Se puede decir más alto, más cabreado, más desalentado (que motivos hay), pero no más claro que lo ha dicho el escritor y biólogo Jerónimo Tristante. El lastimoso estado que presenta el Mar Menor es culpa de la desastrosa gestión medioambiental de 25 años de gobierno autonómico del PP. Punto y pelota. Que no venga ahora López Miras a “hacerse el tonto” y a echarle la culpa a Sánchez o “a toda la sociedad” de la dolorosa degradación de  la laguna.
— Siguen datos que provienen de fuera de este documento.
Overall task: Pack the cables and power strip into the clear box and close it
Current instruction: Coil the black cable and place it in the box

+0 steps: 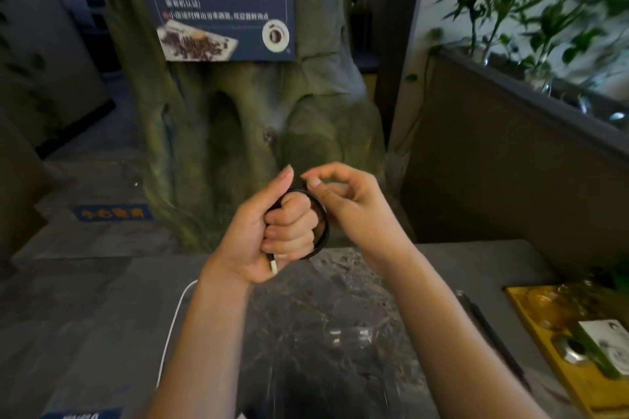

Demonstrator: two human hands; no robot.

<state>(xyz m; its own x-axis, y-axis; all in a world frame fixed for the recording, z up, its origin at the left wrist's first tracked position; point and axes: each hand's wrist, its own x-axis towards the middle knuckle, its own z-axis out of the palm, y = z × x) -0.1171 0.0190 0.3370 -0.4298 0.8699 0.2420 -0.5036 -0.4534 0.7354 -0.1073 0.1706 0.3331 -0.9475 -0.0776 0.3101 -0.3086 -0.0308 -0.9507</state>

Las competencias para su salvación son exclusivamente de la Comunidad Autónoma y de quien la preside. Pueril y cínico resulta, por lo tanto, que le exija ahora a Madrid que pare los vertidos de nitratos cuando es él quien debe pararlos. Si por intereses inconfesables, ni quiere ni puede atajar esta otra pandemia medioambiental, no tiene más que devolver las competencias al gobierno central. Pero eso sí, rebajándose el sueldo, no subiéndoselo como hizo durante el confinamiento.